Action item
Which lines in the data below contain the word "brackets"? Pull each of them out.

··· Records shown ···

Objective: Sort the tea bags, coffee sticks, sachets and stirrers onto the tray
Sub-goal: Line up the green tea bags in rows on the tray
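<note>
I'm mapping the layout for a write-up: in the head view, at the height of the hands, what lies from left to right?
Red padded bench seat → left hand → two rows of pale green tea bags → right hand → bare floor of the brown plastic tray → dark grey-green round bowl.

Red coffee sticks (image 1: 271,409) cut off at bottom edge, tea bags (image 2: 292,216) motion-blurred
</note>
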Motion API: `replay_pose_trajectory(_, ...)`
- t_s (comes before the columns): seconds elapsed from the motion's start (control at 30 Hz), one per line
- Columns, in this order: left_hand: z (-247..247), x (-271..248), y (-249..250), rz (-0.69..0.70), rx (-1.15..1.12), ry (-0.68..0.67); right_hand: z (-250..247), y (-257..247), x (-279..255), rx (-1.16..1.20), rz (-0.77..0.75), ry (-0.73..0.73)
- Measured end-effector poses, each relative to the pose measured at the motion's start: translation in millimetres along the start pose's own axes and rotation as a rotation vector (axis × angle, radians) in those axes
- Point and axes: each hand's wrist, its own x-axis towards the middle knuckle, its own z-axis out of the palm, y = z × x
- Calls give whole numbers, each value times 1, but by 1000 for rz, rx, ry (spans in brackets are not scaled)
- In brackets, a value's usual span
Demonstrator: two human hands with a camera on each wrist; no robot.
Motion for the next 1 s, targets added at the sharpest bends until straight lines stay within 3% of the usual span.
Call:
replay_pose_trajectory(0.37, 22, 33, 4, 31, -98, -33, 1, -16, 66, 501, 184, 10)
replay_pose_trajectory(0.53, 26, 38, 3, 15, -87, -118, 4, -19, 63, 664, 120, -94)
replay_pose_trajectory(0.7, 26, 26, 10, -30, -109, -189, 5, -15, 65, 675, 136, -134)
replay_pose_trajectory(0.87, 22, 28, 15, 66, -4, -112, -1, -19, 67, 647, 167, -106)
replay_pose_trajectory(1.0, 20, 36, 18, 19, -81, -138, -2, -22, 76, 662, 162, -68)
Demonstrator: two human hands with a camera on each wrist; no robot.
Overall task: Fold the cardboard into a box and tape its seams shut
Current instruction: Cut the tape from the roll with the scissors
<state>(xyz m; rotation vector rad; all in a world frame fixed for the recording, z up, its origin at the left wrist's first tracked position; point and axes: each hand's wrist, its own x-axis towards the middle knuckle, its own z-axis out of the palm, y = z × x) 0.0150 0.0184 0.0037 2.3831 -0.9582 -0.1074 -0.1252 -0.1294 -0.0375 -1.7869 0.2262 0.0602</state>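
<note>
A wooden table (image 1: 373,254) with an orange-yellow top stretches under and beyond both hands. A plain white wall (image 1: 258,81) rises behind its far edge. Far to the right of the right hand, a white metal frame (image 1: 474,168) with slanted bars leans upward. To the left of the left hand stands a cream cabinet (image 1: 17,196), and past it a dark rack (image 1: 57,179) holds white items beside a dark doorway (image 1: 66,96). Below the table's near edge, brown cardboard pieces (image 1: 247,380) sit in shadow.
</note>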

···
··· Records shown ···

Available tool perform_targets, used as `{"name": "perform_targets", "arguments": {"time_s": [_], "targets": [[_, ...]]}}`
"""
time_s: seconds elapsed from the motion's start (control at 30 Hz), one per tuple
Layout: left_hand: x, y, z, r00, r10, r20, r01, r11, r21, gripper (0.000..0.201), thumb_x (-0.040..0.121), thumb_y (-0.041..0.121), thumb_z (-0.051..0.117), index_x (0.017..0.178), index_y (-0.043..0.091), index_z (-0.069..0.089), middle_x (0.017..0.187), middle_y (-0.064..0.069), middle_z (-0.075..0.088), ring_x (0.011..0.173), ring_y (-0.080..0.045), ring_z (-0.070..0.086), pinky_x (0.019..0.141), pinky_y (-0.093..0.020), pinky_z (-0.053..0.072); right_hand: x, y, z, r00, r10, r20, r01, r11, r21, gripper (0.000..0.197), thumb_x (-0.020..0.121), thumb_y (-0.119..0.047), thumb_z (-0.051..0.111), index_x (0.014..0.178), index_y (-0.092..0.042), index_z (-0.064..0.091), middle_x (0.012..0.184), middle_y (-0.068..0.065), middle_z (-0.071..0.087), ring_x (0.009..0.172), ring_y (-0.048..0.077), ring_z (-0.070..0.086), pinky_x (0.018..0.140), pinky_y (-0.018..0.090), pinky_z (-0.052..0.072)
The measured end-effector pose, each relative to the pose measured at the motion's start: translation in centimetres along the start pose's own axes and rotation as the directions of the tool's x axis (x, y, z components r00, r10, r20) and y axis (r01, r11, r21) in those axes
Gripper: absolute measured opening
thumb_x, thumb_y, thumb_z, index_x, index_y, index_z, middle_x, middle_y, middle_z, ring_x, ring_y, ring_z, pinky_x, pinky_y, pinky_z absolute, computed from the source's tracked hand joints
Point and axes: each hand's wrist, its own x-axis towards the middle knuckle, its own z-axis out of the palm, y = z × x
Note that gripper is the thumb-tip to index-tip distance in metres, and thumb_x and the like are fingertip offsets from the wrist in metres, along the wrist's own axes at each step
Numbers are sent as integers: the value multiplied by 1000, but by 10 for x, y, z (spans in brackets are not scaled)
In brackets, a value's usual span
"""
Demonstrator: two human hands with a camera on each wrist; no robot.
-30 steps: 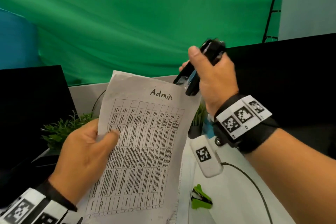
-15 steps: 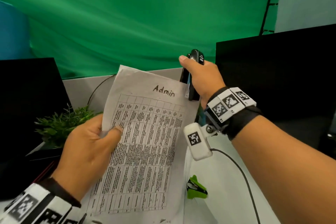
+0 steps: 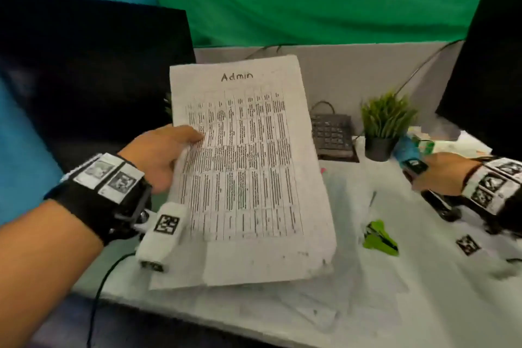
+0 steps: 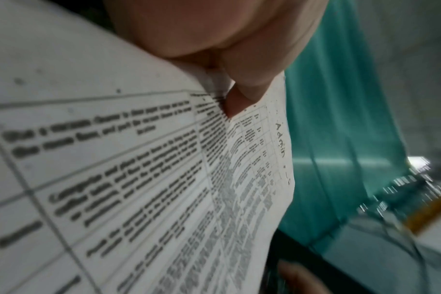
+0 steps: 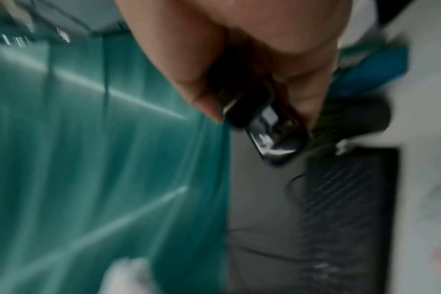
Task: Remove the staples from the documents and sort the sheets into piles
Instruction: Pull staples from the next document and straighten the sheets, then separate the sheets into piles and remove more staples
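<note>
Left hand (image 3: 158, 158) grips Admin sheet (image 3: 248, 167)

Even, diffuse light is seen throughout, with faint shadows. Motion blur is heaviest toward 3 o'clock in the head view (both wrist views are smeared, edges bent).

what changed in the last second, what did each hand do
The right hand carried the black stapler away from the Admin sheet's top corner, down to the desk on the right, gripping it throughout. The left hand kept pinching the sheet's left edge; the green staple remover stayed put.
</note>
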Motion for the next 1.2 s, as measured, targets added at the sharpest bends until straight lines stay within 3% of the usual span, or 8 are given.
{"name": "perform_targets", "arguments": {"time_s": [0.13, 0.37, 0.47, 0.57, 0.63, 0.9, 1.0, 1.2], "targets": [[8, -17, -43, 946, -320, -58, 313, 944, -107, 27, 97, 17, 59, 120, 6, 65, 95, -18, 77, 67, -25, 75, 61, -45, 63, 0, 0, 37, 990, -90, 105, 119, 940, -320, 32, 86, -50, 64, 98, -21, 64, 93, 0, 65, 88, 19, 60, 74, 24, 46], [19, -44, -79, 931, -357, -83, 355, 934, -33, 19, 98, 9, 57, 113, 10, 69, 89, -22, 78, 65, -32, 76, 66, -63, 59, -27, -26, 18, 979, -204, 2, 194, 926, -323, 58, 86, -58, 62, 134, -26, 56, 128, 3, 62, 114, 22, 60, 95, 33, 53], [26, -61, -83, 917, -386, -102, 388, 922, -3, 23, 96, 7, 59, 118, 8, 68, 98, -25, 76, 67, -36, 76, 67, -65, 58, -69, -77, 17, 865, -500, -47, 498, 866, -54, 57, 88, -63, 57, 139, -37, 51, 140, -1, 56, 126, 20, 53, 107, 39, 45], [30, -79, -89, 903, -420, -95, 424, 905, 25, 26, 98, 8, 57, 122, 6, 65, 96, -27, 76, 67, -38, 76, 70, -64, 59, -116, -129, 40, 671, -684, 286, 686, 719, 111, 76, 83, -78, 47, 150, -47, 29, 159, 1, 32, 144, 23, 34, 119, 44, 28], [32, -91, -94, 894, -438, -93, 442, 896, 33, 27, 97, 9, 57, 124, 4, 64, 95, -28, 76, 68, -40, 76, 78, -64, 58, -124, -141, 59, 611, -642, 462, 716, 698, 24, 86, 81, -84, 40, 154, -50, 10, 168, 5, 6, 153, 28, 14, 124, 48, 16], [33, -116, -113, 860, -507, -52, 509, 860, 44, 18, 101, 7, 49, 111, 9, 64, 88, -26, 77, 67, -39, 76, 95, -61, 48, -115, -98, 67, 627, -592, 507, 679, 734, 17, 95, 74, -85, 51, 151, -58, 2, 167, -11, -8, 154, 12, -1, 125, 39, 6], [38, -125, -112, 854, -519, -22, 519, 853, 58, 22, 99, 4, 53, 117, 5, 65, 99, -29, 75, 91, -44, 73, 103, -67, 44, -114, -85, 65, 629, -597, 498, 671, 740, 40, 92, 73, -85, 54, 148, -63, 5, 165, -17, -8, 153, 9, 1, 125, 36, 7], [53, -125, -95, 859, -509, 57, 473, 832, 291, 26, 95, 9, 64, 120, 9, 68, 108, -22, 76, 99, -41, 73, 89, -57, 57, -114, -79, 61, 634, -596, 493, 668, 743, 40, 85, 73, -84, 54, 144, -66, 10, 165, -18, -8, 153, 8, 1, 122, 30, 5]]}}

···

Exercise solution
- Calls give whole numbers, each value times 1, but by 1000 for rz, rx, ry (spans in brackets are not scaled)
- In brackets, a value's usual span
Numbers are sent as integers: the value multiplied by 1000, but by 10 for x, y, z (spans in brackets are not scaled)
In brackets, a value's usual span

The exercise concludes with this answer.